- PROMPT
Excluding images, repeat the data exactly as given.

========================

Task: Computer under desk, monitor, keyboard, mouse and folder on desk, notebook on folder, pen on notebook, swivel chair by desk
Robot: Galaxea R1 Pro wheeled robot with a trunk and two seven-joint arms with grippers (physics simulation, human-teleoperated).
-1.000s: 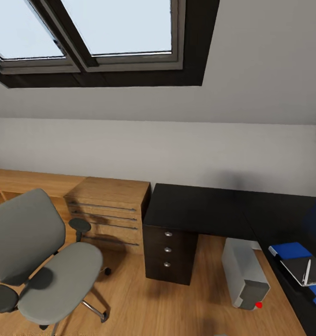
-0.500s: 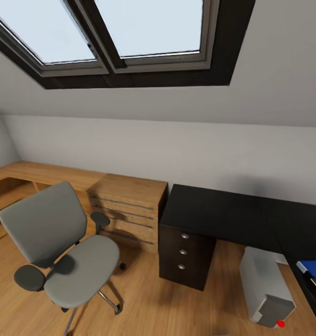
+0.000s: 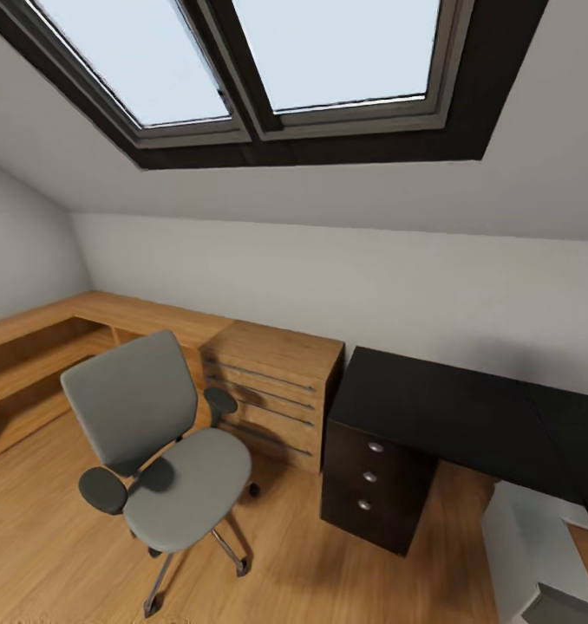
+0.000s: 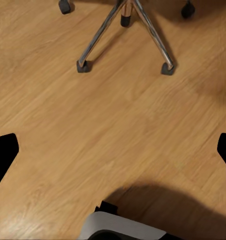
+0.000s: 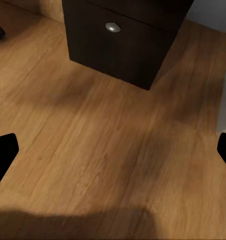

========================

- EXERCISE RESULT
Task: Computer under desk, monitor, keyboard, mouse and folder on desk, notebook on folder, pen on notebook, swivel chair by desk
Robot: Galaxea R1 Pro wheeled robot with a trunk and two seven-joint arms with grippers (physics simulation, human-teleoperated).
-1.000s: 
-0.500s: 
+0.000s: 
+0.000s: 
+0.000s: 

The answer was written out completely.